So based on that, we selected Dremio. And there were three main reasons for why we reached Dremio as a conclusion. So first was the fact that it gave us a Lakehouse query engine. It gave us this comfort that we could move something else and be able to query even that other engine and have multiple engines federated behind one infrastructure, which is Dremio. That was compelling. And that gave us this freedom of choice and not being locked into one solution, but be able to plan for future migrations, as this was already our second migration. The second reason that we picked was the semantic layer, where we could create our own views, create our own schemas, as it were, for particular business users or particular use cases. And a business team internally needed completely different data from the support team, which needs a completely different set of views into the data from what our customers needed. Right there, we had three different views of the data. And the way we were doing it was extremely inefficient. So creating this semantic layer was something that we found to be very compelling and simplifying to our use cases. Lastly, and most importantly, of course, was performance. We wanted to make sure that our performance was great and we were able to address the 45-minute query times that we had before. 
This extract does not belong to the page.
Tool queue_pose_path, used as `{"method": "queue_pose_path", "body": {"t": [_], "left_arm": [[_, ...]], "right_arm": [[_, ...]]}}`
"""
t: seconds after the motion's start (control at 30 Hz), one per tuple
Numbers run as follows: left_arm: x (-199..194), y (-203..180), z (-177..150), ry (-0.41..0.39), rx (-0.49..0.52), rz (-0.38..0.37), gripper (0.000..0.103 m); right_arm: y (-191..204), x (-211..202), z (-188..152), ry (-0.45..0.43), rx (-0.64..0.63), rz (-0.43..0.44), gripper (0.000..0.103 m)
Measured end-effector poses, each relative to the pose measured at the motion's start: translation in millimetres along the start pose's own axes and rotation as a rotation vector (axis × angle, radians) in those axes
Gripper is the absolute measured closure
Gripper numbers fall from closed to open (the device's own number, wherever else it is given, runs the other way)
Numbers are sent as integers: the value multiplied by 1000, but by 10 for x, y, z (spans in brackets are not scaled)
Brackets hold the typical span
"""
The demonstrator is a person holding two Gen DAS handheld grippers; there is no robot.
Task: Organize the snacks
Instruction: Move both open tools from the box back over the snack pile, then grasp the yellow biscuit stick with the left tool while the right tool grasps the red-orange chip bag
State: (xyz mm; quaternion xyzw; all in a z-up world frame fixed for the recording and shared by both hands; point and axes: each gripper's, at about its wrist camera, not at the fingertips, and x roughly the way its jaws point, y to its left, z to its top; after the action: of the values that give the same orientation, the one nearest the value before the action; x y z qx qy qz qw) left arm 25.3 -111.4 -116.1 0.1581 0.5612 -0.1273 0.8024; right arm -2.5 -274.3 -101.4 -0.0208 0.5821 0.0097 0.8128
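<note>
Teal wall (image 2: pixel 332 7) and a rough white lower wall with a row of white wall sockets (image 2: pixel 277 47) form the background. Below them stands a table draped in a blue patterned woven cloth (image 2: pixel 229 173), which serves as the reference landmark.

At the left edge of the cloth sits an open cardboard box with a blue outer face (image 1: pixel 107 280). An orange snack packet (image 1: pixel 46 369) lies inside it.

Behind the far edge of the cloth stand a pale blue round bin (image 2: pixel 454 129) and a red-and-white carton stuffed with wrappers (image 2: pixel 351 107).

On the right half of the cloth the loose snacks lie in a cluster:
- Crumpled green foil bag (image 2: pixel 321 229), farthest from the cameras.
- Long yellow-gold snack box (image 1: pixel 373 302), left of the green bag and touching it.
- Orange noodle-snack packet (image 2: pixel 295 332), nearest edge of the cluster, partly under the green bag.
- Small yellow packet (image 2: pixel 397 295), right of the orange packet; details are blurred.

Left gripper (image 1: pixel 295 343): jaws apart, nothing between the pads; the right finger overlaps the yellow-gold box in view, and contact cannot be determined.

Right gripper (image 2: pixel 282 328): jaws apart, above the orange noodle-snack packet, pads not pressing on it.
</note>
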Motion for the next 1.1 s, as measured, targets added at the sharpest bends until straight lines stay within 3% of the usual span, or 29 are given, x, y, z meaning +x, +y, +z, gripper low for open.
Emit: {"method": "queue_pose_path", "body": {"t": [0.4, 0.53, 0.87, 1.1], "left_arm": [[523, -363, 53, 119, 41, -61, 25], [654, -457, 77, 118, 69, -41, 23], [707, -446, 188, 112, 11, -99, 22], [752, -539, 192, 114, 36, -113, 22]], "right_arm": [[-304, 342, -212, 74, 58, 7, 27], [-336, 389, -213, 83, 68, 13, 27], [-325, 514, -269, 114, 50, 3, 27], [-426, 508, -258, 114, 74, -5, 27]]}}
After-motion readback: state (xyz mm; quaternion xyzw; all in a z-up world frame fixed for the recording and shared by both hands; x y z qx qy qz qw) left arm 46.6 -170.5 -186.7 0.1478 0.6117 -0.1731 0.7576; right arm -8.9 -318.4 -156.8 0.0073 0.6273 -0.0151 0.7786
So what we did is we re-architected to Dremio. And I’ll touch briefly upon how the ActiveIQ team did that. But just in terms of what the architecture was, we moved away from Hadoop to Dremio. Dremio was running on a Kubernetes infrastructure. It was backed by Storage Grid, which is the object storage platform from NetApp. Storage Grid is able to provide a single global namespace, which means that you can access that data active-active from any location in the world. And that plays a key part in how we were able to solve our DR problem, which I’ll cover. With Storage Grid as the storage layer, object storage layer, we were able to also drive storage efficiencies. Previously, with Hadoop, as you know, Hadoop keeps three copies of data. Storage Grid is able to erasure code data. And what we did was we used 4+2 erasure coding, which dramatically reduced the storage footprint. Storage Grid can do even better and can do 6+1 erasure coding just in a single site or can do multi-site erasure coding that drives it even lower. The ActiveIQ team initially started off with the 4+2 as the erasure coding scheme. 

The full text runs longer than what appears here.